Why We Should Bet on Whole Foods

Here’s the simple reason that a simple diet can prevent disease.

There’s a gif that might have made its way onto your Facebook feed numerous times in various forms. It asks, “Do You Know?” and then lists numerous foods with superhuman powers. For instance, “Pineapple burns fat and tones the stomach” (not really, only exercise can do that), “Blueberries help balance blood sugar,” and “Sweet potatoes help cure IBS.” Some of these things are true and others haven’t been proven, but the theme is a powerful, and lately popular, one: Food can heal.

This idea of food as medicine isn’t a new one. But it begs the question: Will all this healthy eating keep disease at bay?

“In every kind of population around the world, people who eat minimally processed vegetables, fruits, whole grains, beans, lentils, nuts and seeds, with or without seafood, with or without limited amounts of dairy, with or without a little bit of meat and who mostly drink plain water when they are thirsty, with or without wine but generally not soda, do the best,” says David L. Katz, M.D., MPH, director of the Yale University’s Yale-Griffin Prevention Research Center and founder of the True Health Initiative (truehealthinitiative.org). “And they do the best in every way imaginable: They have the least heart disease; they have the least obesity; they have the least diabetes; they have the least dementia; they have the fewest strokes; they have the least cancer; they live the longest; and I could keep going.”

This way of eating is so simple.
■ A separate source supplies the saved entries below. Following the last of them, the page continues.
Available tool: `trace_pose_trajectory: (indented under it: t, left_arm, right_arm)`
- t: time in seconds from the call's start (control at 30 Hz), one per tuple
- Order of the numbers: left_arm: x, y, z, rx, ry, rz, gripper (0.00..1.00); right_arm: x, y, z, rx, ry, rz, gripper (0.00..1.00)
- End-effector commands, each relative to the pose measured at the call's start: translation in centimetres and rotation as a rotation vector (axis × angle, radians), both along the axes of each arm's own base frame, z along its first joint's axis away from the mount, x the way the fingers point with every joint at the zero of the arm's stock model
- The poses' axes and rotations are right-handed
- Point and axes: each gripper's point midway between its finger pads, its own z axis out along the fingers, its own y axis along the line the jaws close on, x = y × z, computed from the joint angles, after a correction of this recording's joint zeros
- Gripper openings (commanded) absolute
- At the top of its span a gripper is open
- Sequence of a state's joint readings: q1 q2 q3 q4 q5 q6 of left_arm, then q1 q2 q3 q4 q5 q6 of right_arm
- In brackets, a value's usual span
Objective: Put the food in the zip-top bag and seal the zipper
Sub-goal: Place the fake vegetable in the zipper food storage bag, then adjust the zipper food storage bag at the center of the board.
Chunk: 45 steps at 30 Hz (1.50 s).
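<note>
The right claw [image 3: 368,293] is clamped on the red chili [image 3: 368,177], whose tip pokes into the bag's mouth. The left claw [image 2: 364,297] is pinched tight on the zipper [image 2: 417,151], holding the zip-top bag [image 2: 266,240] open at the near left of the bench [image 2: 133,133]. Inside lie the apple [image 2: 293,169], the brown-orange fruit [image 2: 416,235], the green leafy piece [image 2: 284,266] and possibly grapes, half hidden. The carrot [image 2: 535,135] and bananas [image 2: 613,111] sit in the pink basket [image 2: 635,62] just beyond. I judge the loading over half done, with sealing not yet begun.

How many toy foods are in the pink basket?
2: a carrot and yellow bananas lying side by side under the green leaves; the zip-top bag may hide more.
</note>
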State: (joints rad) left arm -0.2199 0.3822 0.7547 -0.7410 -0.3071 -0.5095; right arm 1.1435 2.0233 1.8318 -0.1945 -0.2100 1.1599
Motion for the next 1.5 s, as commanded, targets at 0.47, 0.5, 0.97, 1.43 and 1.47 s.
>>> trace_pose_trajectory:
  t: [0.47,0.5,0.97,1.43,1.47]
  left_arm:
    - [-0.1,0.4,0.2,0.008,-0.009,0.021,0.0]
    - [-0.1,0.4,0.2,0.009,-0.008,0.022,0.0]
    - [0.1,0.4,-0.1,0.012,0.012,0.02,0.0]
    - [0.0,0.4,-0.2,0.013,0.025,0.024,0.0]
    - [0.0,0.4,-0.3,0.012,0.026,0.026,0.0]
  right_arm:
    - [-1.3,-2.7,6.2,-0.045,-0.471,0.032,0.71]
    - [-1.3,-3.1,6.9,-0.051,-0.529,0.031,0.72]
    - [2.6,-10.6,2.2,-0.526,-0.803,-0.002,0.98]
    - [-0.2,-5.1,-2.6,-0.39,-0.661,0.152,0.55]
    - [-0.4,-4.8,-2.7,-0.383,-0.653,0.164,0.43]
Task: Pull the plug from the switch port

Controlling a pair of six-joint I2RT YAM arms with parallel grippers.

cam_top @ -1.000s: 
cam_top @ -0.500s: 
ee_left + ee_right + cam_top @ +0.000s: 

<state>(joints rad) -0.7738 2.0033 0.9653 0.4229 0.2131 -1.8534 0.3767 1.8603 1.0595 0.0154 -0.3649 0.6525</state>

But we get so caught up in the trendy diet du jour and what the last superfood is that we use this as an excuse for why we don’t eat well. In truth, eating a bunch of buzz-worthy superfoods isn’t going to make our health super, especially if we are eating these “foods that heal” chased by a double cheeseburger.

The state of food, not its status, matters

In fact, it doesn’t matter whether you eat blueberries, strawberries or goji berries. “The important thing is that you eat food, preferably food that is as close to nature as possible,” says Brenda Rea, MD, associate director of the Family and Preventative Medicine Residency Program at Loma Linda UniversityMedical Center.

When we eat processed foods, the three nutritional enemies—sugar, salt and saturated fat—permeate our diets and can adversely affect our health. “The food we eat, whether it is good or bad, can change the expression of our genes,” Rea says. “What that means is that it can turn on the good genes that can keep us healthy, and on the flip side, turn on the bad genes that make us sick. And that is the crux in where I see food as medicine.”

We see this in the scientific literature. Katz points to a 1993 paper published in JAMA: the Journal of the American Medical Association called “Actual Causes of Death in the United States.” It stated that 80 percent of the premature deaths in our country were attributed to poor diet, lack of physical activity and tobacco. “And in the 24 years since, that has remained true but diet has overtaken tobacco as the No. 1 cause,” he says.

Recently, JAMA published a paper in its March 7, 2017, issue that took a closer look at diet as it related to deaths from cardiometabolic diseases, such as heart disease, stroke and Type 2 diabetes. The authors found that an estimated 45 percent of all deaths caused by heart disease, stroke and Type 2 diabetes are associated with eating either too much or too little of just 10 food categories. Of these diet-related deaths, 9.5 percent were attributed to consuming too many salty foods, while 8.2 percent were associated with eating a high amount of high-processed meats. Lacking nuts or seeds, high omega-3 fatty-acid seafood, vegetables and fruits in the diet contributed respectively to 8.5, 7.8, 7.6, and 7.5 percent of these deaths.

“The bottom line is finding a substantial nutrition pattern that you can have that is disease preventing and health promoting and that you can sustain over a long period,” Rea says. Katz and Rea both subscribe to eating minimally processed, mostly plant-based foods.

Disease-causing nutrients would disappear

Considering that a lot of people are eating things that shouldn’t be considered real foods, most of the disease-causing nutrient concerns—salt, as well as sugar and saturated fat—would disappear if we subscribed to the doctors’ food philosophy. “Most of our salt comes from processed foods and fast foods, and that problem would go away,” Katz says. “Most of our sugar comes from highly processed foods and soda. Well, that problem would go away. Most of our saturated fat comes from meat and dairy, which should be a small part of our diets anyway. So if we get the foods right—wholesome foods in sensible combinations—it fixes every nutrient concern.”

If we got down to business and simply ate minimally processed vegetables, fruits, whole grains, beans, lentils, nuts and seeds, with or without seafood, with or without limited amounts of dairy, with or without a little bit of meat and drank mostly plain water when thirsty, Katz believes that we could possibly live to 90, 95, 100 and go to sleep one night and just not wake up the next day. “It is possible,” he says. “That’s what they do for the most part in the Blue Zones [the areas of the world where people live the longest]. It’s an unimaginably better world that we should be trying to imagine because we have the means.”